[Data items]
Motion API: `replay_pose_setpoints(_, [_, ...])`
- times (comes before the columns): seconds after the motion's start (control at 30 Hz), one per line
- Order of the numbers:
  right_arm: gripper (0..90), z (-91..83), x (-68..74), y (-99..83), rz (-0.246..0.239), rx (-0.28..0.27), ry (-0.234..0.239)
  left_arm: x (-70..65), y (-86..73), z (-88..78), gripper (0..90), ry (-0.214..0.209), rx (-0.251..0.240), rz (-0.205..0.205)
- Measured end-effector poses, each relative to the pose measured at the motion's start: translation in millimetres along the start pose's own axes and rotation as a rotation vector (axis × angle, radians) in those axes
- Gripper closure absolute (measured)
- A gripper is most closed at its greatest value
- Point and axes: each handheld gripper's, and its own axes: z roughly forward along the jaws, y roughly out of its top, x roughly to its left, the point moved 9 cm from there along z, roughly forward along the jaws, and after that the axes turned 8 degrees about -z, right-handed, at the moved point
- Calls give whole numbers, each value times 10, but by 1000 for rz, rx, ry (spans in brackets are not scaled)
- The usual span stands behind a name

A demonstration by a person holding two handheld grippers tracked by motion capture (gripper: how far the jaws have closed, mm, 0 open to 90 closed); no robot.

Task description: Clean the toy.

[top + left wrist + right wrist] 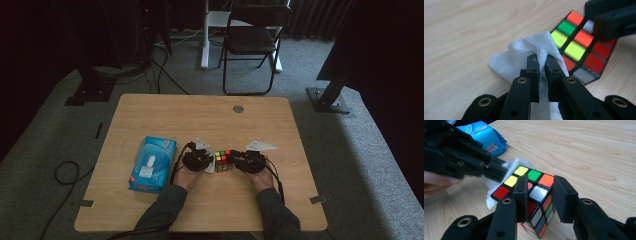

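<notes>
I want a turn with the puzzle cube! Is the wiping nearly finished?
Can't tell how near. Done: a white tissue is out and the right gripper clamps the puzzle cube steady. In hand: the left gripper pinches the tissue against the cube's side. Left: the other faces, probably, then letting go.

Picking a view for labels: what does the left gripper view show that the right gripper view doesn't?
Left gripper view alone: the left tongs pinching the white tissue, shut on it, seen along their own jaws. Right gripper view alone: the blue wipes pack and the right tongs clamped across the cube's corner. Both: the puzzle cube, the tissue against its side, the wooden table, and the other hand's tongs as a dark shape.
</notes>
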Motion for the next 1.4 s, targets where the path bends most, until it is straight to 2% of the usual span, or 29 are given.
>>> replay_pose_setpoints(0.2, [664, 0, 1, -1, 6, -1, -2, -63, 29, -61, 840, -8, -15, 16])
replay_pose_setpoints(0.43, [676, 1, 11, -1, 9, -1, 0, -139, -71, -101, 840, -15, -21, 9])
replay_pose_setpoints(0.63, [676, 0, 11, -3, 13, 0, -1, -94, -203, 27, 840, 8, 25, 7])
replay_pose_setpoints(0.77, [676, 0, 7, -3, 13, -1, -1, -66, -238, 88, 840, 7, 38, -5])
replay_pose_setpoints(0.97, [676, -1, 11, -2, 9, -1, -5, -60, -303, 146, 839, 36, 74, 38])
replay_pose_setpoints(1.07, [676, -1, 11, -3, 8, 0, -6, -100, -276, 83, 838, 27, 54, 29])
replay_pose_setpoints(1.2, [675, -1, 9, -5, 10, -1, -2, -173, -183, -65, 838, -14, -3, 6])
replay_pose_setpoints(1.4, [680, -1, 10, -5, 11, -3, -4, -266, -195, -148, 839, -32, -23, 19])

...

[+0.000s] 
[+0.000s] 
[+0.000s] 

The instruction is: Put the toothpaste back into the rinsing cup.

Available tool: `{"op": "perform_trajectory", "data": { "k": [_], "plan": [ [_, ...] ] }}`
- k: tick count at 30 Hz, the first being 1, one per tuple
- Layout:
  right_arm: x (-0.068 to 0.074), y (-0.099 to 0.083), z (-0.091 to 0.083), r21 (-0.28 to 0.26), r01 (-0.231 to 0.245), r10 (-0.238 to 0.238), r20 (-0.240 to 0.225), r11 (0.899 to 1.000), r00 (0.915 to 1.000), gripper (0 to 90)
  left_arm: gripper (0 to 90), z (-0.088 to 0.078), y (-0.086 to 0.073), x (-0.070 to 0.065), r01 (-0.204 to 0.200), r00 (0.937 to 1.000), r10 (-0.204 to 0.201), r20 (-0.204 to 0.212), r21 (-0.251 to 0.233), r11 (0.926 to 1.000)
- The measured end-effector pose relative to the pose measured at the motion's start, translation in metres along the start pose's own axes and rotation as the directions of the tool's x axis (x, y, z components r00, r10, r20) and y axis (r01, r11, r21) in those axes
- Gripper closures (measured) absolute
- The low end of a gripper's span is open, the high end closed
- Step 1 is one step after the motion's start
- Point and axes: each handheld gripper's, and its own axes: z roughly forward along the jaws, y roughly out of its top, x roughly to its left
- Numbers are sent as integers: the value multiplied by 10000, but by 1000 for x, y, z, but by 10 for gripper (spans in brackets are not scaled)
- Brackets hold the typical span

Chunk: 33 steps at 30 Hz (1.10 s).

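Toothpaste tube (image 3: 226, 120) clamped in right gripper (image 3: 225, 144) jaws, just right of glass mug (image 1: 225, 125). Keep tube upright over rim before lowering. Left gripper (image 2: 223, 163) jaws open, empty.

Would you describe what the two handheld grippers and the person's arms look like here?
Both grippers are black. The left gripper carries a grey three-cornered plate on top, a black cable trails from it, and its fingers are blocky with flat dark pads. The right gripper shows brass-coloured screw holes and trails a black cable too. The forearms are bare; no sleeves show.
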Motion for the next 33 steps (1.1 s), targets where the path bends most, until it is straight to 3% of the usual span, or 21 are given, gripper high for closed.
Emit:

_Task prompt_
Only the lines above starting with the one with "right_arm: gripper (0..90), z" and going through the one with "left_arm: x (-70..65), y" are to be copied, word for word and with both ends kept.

_Task answer_
  right_arm: gripper (0..90), z (-91..83), x (-68..74), y (-99..83), rz (-0.246..0.239), rx (-0.28..0.27), ry (-0.234..0.239)
  left_arm: x (-70..65), y (-86..73), z (-88..78), gripper (0..90), ry (-0.214..0.209), rx (-0.251..0.240), rz (-0.205..0.205)

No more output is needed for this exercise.